In the listing below, the answer starts at the line that has "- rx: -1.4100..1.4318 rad" and stops after the line that has "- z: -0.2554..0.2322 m"; please repeat that part exactly and nothing more.

Start of Block

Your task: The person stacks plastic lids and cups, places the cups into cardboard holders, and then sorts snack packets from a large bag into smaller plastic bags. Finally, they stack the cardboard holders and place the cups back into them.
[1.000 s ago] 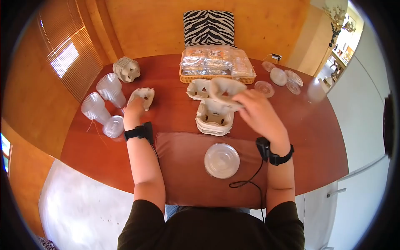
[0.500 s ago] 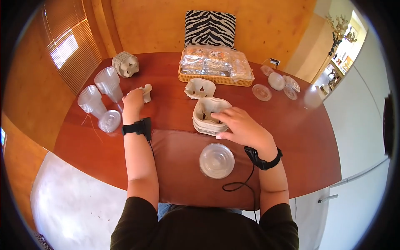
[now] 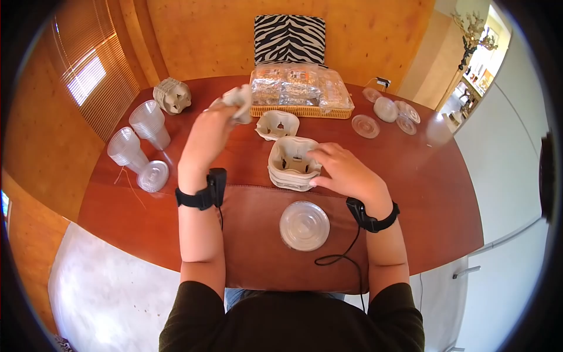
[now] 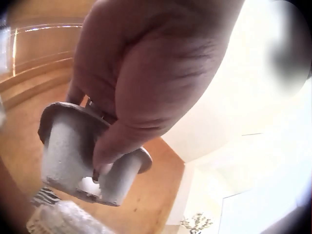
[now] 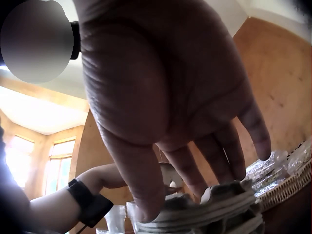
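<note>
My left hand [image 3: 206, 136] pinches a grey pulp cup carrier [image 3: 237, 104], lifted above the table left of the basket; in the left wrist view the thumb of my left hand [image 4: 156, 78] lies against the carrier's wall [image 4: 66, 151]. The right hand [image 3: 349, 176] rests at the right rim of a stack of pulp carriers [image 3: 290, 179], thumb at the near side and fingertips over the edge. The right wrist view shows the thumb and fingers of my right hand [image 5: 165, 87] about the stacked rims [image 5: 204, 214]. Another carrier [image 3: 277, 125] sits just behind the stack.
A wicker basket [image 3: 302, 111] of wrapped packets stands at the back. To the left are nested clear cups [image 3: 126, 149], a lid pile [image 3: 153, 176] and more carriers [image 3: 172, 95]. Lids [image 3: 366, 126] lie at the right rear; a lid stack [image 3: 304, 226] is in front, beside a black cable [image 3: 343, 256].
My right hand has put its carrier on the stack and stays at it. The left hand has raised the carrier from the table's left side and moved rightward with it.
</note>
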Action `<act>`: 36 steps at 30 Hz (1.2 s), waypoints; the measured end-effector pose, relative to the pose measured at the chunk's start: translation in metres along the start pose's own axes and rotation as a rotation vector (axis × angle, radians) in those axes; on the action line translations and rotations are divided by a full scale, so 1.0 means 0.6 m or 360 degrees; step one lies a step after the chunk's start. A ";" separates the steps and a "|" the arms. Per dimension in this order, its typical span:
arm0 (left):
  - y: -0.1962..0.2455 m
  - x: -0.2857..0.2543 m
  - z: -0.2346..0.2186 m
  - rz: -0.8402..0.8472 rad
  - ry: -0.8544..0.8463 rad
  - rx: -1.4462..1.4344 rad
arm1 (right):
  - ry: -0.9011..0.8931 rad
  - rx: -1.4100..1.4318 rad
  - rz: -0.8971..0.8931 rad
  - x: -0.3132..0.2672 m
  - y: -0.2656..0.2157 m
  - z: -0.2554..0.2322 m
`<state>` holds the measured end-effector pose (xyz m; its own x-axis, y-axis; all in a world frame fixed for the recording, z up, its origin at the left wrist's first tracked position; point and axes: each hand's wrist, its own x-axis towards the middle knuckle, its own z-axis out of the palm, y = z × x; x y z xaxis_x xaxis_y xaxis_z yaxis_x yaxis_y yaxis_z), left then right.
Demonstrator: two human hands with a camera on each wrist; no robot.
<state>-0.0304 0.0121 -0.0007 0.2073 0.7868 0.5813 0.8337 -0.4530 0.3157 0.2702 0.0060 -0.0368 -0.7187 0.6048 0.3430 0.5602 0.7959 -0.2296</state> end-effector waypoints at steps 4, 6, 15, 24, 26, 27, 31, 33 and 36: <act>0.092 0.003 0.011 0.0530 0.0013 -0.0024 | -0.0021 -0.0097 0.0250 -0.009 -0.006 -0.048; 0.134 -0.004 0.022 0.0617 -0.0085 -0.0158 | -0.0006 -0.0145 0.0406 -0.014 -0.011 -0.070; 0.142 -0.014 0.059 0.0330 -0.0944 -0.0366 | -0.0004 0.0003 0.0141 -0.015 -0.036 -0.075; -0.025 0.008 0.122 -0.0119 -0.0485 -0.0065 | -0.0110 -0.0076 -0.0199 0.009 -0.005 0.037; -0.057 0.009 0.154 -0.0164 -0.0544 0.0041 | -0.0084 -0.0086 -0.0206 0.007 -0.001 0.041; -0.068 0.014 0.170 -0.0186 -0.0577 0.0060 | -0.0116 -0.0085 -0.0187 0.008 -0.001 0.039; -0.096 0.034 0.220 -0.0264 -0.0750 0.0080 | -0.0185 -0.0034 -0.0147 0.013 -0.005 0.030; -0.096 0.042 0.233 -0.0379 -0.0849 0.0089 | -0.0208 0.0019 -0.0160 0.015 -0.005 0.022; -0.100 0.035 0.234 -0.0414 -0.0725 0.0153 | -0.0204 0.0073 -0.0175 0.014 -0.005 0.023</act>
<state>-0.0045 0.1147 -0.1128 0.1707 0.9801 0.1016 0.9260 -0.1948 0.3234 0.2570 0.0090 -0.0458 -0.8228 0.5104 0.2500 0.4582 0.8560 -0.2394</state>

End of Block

→ **Response to the task**:
  - rx: -1.4100..1.4318 rad
  - rz: -0.8971..0.8931 rad
  - x: -0.3132..0.2672 m
  - y: -0.2656..0.2157 m
  - z: -0.2554..0.2322 m

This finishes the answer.